How could I fall for these lies? I mean c'mon, I've been doing the 30 Day Shred for 5 months now and don't have that lean, shredded body yet. Well, I've sort of been doing it. Okay, I've shredded once in the past two months, but before that I was a little more faithful. And no more trouble zones? I've tried to get through the 40-minute circuit workout quite a few times. I think I've succeeded once. But I keep at it. Why? Because body parts shouldn't jiggle when you walk.

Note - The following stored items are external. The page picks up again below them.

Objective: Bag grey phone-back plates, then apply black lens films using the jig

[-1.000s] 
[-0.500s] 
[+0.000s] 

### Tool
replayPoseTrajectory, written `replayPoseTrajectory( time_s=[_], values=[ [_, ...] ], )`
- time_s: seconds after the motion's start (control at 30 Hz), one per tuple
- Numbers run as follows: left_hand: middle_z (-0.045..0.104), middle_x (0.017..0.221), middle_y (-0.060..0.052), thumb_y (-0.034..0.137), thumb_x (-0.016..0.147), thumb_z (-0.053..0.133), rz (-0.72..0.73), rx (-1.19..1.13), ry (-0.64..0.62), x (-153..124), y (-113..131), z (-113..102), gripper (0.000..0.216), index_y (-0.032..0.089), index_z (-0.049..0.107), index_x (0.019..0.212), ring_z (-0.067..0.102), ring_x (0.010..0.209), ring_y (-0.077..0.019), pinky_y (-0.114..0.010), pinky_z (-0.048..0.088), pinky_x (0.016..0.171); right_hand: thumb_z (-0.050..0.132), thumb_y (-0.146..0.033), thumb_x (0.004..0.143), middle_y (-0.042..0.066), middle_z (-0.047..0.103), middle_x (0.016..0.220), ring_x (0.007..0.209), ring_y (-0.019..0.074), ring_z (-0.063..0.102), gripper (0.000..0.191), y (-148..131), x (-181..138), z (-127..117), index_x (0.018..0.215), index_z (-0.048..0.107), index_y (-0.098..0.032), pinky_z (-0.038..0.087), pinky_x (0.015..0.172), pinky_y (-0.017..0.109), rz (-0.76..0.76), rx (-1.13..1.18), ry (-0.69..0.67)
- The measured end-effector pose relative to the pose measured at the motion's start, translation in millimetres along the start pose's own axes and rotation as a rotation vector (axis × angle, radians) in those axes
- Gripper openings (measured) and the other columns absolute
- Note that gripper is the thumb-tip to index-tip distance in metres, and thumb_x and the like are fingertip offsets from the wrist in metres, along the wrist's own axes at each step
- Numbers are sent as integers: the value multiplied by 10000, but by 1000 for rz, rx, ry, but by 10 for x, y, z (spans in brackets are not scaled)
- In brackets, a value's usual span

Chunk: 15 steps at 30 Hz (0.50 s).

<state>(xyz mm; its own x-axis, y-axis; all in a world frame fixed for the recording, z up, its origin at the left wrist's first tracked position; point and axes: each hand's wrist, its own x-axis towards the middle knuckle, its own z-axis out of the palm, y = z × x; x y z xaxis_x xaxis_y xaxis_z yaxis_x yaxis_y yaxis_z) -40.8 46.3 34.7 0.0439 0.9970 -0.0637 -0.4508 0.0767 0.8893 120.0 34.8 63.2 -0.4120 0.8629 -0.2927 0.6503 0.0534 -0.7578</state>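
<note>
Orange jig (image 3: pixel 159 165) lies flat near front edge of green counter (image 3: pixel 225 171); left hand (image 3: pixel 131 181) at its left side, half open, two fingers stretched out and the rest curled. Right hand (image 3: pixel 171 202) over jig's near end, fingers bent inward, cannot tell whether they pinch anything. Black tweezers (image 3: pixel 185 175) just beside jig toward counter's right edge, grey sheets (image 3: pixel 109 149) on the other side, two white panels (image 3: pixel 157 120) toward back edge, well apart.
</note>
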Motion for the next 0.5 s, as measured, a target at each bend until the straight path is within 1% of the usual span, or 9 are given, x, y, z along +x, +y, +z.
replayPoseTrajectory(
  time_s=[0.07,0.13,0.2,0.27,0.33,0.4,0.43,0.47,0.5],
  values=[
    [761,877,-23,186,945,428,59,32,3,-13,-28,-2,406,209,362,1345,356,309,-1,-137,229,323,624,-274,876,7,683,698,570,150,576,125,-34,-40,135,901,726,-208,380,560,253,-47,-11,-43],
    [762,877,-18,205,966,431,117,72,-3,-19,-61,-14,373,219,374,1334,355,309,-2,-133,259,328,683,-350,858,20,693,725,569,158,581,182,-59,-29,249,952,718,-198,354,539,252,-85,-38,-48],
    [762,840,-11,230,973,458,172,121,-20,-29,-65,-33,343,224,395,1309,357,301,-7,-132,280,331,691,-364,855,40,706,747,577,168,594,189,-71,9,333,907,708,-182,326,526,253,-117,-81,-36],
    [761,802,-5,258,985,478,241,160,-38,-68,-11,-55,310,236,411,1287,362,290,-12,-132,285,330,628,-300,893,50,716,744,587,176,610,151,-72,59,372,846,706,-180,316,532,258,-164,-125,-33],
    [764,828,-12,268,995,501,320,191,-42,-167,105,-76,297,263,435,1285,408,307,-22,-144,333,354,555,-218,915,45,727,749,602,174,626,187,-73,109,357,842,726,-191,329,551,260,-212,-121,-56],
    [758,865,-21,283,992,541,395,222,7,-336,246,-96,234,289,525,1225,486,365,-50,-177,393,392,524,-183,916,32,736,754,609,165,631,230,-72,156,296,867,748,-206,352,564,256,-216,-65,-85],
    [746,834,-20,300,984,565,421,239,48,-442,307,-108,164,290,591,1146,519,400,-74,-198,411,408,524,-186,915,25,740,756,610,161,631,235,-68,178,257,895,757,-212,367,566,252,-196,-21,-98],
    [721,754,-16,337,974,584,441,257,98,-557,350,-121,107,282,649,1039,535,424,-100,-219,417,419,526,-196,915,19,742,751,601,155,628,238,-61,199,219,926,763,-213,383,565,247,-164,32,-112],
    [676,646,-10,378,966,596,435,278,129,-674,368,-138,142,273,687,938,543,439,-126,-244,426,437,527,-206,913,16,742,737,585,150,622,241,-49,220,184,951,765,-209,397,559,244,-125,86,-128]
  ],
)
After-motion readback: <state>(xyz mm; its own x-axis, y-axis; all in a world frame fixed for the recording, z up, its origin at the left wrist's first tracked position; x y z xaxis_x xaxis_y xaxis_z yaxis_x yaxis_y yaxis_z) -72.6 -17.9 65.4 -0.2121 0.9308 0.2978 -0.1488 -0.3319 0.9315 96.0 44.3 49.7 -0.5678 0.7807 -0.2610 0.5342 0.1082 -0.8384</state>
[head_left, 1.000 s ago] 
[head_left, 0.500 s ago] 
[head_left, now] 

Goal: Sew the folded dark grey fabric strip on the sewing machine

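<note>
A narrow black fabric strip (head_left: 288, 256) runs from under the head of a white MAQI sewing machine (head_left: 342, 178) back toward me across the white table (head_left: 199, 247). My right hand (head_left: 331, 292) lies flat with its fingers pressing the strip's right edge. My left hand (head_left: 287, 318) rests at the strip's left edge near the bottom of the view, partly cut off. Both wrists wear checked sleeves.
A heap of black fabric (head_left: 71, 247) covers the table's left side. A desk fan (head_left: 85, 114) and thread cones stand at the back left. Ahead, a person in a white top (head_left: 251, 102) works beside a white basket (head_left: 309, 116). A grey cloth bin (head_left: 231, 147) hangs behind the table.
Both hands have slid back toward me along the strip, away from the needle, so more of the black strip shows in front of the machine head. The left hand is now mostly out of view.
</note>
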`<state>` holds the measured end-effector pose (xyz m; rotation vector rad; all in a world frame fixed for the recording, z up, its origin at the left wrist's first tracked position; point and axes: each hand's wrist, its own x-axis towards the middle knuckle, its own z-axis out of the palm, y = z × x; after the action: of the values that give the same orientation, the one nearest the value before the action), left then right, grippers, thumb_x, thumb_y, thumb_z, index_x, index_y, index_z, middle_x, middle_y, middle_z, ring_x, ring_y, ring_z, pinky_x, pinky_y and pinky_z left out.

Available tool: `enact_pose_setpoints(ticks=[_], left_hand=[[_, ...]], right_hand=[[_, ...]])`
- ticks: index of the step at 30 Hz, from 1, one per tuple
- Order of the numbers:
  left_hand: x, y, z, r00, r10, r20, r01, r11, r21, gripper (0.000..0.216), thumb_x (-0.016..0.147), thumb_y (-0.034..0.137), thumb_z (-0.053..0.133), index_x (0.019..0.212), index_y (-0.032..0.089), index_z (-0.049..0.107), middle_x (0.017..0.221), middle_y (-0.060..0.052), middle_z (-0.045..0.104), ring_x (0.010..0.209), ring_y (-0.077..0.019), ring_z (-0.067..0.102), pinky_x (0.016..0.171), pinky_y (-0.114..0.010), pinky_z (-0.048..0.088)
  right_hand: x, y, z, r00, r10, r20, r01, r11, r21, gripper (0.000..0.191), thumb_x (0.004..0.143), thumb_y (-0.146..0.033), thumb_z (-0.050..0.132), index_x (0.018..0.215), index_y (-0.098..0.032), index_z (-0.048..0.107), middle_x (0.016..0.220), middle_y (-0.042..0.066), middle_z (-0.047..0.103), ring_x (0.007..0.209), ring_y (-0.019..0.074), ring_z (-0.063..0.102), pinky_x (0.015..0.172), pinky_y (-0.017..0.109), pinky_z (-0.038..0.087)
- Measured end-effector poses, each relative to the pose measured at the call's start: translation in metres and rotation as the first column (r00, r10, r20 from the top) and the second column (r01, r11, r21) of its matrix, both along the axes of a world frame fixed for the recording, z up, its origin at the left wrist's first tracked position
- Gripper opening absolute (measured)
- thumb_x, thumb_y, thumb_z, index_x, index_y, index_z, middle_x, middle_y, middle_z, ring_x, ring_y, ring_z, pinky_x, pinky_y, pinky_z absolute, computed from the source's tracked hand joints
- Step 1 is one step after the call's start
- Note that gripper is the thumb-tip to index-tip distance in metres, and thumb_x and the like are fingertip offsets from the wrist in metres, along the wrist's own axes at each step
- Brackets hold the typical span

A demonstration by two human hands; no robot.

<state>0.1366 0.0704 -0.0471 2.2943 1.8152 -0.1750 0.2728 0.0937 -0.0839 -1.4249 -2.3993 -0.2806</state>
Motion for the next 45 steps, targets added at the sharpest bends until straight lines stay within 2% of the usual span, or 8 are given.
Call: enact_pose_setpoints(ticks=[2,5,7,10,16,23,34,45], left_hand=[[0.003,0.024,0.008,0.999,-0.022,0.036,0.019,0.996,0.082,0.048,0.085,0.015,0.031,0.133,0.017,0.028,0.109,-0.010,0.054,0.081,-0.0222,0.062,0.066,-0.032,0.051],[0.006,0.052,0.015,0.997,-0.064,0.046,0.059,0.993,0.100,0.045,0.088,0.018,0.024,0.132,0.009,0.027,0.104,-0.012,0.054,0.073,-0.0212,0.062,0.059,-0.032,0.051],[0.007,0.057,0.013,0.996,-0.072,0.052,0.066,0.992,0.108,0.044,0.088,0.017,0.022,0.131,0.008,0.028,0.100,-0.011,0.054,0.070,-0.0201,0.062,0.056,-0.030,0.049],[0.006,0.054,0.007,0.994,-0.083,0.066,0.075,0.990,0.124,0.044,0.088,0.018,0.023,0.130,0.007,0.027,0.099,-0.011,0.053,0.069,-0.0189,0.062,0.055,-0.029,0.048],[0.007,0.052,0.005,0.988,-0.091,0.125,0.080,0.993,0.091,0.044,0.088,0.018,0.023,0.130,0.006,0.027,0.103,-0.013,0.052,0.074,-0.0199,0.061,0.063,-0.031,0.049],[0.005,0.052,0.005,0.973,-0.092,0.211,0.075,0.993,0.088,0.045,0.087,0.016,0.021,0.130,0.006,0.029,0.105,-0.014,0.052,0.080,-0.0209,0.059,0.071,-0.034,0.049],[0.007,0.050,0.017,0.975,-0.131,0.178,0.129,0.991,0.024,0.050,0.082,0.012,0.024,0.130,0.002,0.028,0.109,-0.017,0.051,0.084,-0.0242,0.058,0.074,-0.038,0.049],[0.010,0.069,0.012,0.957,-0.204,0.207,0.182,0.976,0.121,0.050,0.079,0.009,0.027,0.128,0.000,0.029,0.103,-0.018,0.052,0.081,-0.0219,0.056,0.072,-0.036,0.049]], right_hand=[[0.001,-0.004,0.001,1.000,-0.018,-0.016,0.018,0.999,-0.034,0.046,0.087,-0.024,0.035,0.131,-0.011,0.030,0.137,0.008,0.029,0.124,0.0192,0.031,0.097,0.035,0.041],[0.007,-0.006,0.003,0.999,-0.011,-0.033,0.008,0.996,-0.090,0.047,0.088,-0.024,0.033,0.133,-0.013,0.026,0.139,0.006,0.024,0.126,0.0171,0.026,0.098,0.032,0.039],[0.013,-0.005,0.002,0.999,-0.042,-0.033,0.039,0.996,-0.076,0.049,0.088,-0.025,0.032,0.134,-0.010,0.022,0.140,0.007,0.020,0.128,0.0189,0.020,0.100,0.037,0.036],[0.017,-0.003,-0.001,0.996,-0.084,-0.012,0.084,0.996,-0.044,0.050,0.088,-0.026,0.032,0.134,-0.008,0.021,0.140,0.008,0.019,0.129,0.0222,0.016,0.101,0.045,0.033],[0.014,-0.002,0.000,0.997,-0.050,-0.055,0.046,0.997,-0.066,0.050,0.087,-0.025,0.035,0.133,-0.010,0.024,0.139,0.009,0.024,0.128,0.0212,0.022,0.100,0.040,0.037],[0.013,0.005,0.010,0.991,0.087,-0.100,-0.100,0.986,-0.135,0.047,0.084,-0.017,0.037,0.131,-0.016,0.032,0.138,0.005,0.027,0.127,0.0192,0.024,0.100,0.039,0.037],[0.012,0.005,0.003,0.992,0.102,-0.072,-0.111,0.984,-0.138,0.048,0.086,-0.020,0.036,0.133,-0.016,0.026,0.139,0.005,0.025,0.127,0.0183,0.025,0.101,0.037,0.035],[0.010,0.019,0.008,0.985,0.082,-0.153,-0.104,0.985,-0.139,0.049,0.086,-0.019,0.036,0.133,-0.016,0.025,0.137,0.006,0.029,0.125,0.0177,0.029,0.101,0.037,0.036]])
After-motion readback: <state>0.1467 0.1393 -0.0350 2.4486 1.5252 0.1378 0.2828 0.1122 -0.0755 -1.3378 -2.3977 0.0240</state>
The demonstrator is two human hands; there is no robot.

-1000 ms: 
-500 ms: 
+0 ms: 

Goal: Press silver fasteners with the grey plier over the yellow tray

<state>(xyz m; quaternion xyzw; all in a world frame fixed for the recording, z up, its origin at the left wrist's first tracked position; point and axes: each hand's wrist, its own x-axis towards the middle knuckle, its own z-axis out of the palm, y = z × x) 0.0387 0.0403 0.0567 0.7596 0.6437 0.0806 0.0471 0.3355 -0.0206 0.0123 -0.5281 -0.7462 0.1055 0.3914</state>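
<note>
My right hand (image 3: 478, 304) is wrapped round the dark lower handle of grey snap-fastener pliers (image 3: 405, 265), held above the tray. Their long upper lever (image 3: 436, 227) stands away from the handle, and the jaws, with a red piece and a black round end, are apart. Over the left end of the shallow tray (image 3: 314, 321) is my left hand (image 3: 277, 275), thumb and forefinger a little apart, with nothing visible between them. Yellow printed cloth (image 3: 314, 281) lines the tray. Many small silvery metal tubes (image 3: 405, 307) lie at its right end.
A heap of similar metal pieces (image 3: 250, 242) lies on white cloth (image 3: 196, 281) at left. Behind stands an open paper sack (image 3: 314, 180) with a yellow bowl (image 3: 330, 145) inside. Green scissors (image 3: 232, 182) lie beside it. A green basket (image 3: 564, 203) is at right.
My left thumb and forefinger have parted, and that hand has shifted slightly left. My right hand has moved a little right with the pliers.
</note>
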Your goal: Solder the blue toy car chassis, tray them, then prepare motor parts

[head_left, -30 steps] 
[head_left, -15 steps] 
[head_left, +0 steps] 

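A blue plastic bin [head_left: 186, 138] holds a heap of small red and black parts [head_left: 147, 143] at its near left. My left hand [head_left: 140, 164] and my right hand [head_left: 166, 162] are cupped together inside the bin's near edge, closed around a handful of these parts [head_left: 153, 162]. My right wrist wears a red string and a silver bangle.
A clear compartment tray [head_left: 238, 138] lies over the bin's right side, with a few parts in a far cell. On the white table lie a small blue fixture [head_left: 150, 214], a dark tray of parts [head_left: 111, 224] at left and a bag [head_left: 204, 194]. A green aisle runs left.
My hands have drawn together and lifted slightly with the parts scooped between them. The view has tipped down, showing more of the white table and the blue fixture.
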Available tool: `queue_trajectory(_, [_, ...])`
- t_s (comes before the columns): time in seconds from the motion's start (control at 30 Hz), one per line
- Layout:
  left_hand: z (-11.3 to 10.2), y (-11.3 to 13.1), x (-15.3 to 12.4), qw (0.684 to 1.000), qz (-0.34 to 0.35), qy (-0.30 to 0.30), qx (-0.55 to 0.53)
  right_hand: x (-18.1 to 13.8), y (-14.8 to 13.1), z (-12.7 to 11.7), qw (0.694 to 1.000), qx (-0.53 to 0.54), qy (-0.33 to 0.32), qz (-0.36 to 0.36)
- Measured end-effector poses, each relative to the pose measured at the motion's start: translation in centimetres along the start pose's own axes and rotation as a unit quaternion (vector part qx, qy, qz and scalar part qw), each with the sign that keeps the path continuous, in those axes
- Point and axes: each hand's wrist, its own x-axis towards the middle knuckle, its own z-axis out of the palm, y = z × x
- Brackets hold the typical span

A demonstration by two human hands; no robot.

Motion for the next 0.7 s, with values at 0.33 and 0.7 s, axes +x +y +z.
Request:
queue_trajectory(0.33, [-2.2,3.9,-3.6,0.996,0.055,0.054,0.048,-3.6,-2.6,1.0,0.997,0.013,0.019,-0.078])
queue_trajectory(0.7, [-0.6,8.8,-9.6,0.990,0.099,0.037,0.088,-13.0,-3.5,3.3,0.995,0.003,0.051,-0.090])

And maybe part of it is that I don't follow Jillian's meal plan--that is why I'm not seeing the results she's promised. I didn't feel like paying money to see what she was going to tell me to eat. But something also tells me that almond Snickers bars and a grande iced white mocha are probably not acceptable lunch options.

At the beginning of the year I got back into SparkPeople and lost about 10lbs. I like the site, mainly because it is free, but it is a pain for me to try and log onto the computer everything I eat. If it isn't in their database I have to enter it. And most suppers are meals I cook myself, so I have to enter whole recipes. Too time consuming for the results that I see. But again, something needs to change. I found 10 of those pounds right back where they started.

I realize I am like the majority of the population when it comes to diet and exercise. I come and go in bursts of motivation, but then there are things that easily sidetrack me and it is hard to get back again. One day I feel like everything is just going to "click" into place--the calorie counting, the exercise, drinking water, making healthy choices. I've waited 8+ years and it hasn't happened yet.

Until it does finally all click into place, I'll keep plugging away, piece at a time.

Thursday, August 20, 2009

1st Day of School

It was finally here, that day that parents love the most and most teachers dread--the First Day of School. I know I have been looking forward to it, but with only one of them gone, I get to turn into Leah's playmate. Emma did a great job of that all summer. Leah already requested to play her Fancy Nancy game at 8am this morning.

Emma is not nervous about the first day of school. Now that she has a year under her belt, it isn't a big deal. Even deciding what to wear was not a momentous occasion in her book. Many times while we were shopping this summer I would hold up things and ask, "Would you like this for the first day of school?" to which she would answer, "Why do I have to wear something different? Can't I just wear regular clothes?" So while picking out just the right outfit for school may obsess some children, Emma could care less. She is going to be the one wearing yoga pants to school everyday because they are the only pants she will put on and not immediately have tears well up because they are "too tight" in the crotch. I've tried to tell myself this isn't a battle worth fighting and just buy her what she is comfortable in. Even though the brown twill roll-up pants from Old Navy look adorable on her, I know she will never wear them without the threat of death upon her.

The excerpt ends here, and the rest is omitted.